▶ _Task directions_: Could you copy exactly the lines from the start of the records through the one containing "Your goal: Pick", both included, and leave out the pictures?

▶ _Records for processing_:
※ ※ ※
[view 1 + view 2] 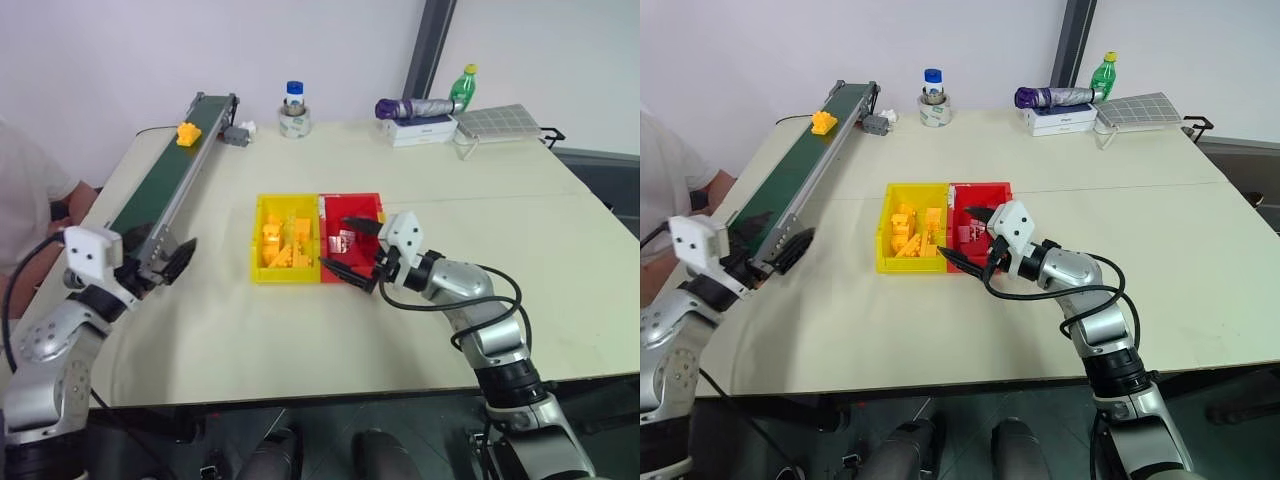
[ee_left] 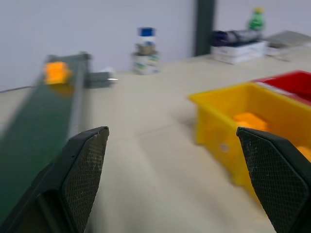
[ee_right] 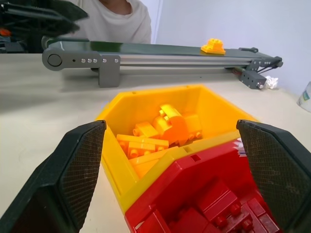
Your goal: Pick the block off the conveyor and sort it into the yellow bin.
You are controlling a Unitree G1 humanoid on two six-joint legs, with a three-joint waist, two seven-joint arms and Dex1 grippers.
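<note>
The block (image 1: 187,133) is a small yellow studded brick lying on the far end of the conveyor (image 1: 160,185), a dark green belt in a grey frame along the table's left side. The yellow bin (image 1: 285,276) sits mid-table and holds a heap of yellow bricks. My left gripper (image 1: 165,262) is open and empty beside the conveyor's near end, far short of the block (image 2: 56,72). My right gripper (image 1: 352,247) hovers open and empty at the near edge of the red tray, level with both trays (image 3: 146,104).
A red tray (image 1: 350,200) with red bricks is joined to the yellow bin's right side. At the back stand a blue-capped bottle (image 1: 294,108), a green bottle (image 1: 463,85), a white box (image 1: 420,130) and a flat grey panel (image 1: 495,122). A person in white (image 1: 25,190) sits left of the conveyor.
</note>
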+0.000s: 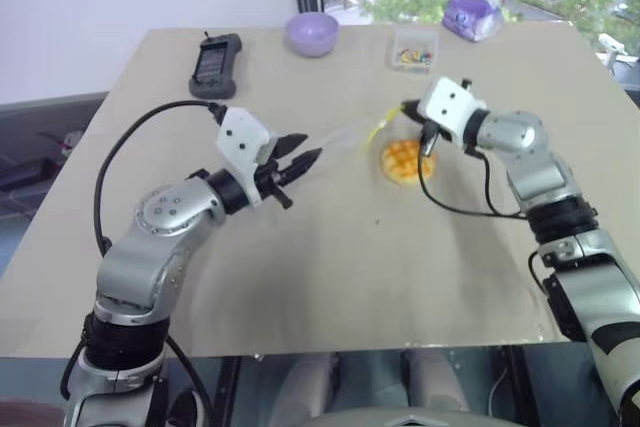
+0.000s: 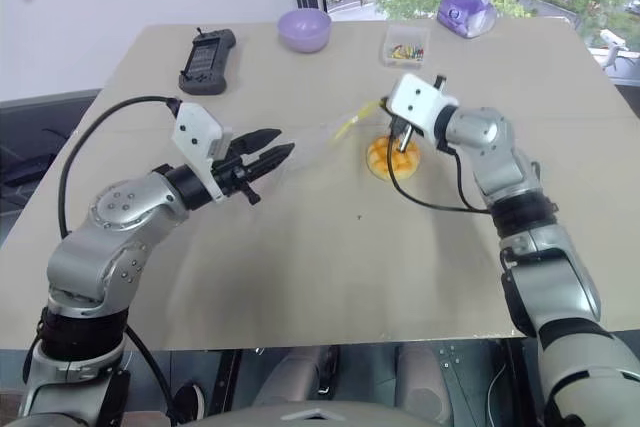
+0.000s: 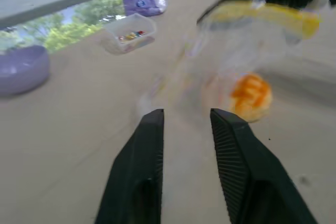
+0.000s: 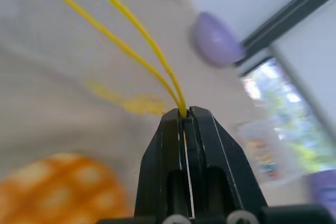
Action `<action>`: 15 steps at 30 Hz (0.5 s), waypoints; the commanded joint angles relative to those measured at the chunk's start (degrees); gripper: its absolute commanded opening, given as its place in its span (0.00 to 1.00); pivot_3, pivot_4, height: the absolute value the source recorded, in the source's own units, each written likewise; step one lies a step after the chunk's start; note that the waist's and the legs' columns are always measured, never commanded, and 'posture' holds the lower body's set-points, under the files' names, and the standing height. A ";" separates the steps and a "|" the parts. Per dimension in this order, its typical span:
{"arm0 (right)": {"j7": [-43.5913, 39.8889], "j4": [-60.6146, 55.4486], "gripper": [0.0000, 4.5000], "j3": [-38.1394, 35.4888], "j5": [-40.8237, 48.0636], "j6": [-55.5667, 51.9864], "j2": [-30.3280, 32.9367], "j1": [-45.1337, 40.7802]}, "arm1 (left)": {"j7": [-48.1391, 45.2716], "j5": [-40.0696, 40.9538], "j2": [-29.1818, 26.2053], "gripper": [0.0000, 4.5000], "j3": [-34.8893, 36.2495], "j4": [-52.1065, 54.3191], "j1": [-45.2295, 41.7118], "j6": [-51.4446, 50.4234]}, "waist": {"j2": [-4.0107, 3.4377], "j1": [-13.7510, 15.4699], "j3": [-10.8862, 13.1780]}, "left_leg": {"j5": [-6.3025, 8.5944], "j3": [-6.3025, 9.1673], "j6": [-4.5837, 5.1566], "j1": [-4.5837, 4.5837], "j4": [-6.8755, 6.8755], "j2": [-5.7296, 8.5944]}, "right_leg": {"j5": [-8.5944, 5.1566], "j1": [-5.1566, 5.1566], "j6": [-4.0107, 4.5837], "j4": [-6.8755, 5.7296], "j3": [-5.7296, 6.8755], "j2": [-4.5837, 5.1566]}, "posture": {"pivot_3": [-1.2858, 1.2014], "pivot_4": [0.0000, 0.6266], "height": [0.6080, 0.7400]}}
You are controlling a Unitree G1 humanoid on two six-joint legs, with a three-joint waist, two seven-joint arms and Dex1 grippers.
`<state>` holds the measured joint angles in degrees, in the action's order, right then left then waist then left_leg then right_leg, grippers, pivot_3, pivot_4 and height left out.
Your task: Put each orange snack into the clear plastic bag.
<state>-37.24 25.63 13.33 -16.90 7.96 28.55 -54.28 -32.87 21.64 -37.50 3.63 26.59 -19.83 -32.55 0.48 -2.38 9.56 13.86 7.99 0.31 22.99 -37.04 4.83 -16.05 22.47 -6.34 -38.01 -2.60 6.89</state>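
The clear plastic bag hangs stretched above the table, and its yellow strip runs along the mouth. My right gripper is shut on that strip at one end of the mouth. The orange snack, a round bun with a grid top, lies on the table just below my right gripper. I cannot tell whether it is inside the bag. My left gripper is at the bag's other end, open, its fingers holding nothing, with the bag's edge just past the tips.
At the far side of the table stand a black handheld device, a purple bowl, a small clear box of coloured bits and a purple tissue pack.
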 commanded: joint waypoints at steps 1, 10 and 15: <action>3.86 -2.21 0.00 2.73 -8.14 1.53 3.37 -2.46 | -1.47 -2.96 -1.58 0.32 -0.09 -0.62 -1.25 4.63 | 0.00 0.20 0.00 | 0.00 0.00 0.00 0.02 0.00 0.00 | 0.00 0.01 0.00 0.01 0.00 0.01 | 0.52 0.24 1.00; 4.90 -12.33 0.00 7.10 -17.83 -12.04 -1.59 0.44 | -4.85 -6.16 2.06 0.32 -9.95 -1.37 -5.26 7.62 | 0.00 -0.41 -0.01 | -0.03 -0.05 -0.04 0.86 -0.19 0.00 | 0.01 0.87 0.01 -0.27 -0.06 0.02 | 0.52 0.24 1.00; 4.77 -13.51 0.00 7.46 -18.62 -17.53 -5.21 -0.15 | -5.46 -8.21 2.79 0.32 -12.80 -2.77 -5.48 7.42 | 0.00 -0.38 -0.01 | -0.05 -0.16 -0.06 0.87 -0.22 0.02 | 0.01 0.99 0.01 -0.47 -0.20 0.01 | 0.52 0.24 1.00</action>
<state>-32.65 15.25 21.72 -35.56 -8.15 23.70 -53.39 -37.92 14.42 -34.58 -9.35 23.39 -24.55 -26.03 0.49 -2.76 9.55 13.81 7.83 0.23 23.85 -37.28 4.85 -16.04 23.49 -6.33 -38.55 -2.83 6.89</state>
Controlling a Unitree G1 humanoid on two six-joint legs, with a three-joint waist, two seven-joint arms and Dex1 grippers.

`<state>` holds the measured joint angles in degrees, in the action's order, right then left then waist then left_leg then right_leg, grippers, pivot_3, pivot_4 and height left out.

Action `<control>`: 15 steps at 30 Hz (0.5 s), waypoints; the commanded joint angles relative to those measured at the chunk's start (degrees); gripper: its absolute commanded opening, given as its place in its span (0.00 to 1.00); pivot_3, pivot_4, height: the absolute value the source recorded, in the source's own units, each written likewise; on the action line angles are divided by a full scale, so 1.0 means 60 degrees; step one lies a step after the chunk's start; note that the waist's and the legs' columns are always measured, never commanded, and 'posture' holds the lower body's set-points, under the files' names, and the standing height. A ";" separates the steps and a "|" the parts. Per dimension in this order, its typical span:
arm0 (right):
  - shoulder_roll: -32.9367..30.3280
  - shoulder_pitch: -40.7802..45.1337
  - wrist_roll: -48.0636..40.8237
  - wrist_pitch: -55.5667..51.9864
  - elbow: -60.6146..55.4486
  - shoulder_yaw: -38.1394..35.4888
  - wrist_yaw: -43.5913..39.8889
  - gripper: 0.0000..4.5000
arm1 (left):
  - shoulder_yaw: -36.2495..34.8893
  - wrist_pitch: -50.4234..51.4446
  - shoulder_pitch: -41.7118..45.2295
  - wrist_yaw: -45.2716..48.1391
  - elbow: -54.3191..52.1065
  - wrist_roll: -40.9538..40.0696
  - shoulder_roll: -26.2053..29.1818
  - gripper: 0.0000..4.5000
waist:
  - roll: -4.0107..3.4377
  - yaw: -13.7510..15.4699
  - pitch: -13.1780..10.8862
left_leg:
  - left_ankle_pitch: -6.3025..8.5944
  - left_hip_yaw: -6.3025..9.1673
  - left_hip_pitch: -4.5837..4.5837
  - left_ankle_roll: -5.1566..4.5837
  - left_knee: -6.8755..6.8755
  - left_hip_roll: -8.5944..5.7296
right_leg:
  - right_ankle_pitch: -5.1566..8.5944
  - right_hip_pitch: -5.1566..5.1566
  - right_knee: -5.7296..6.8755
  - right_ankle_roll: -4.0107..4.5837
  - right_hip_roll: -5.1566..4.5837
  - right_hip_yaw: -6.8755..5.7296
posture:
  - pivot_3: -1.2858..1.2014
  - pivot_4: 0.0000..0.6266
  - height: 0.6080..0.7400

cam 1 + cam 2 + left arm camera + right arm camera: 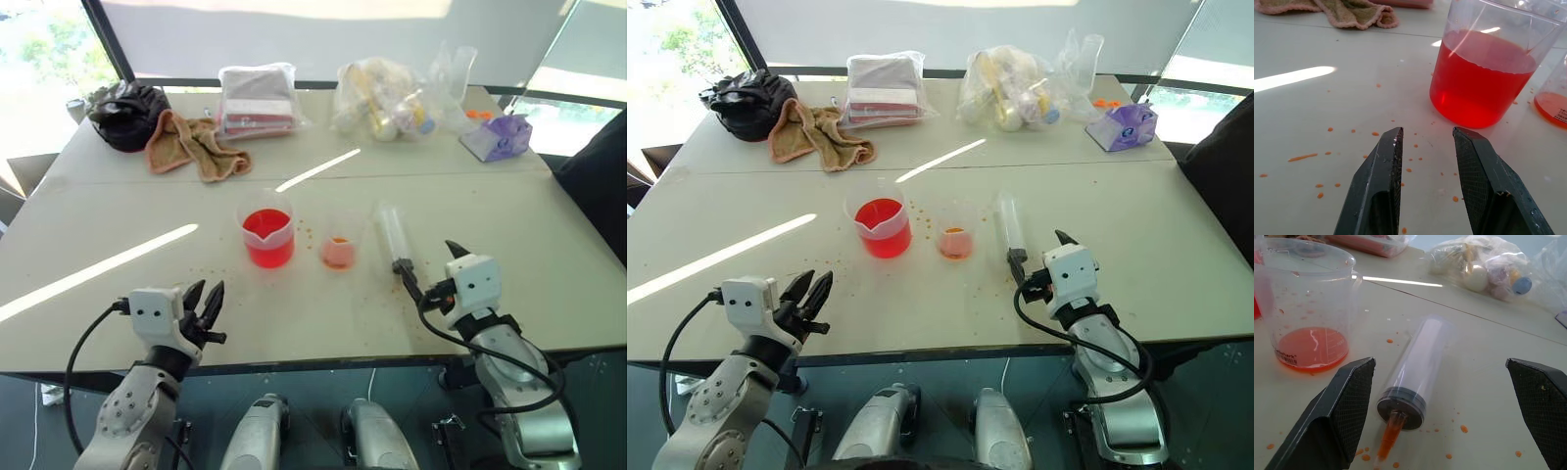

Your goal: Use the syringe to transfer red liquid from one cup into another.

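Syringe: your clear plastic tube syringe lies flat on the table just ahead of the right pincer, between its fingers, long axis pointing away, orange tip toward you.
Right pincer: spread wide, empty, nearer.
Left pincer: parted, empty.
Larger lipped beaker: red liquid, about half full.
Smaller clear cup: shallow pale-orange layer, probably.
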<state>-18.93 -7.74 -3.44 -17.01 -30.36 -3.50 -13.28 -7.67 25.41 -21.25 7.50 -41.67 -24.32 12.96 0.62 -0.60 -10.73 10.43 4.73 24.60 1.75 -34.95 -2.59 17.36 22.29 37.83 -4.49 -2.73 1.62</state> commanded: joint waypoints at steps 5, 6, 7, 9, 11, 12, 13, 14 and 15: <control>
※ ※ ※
▶ _Answer section_:
[view 1 + view 2] 
[ee_left] 
[ee_right] 
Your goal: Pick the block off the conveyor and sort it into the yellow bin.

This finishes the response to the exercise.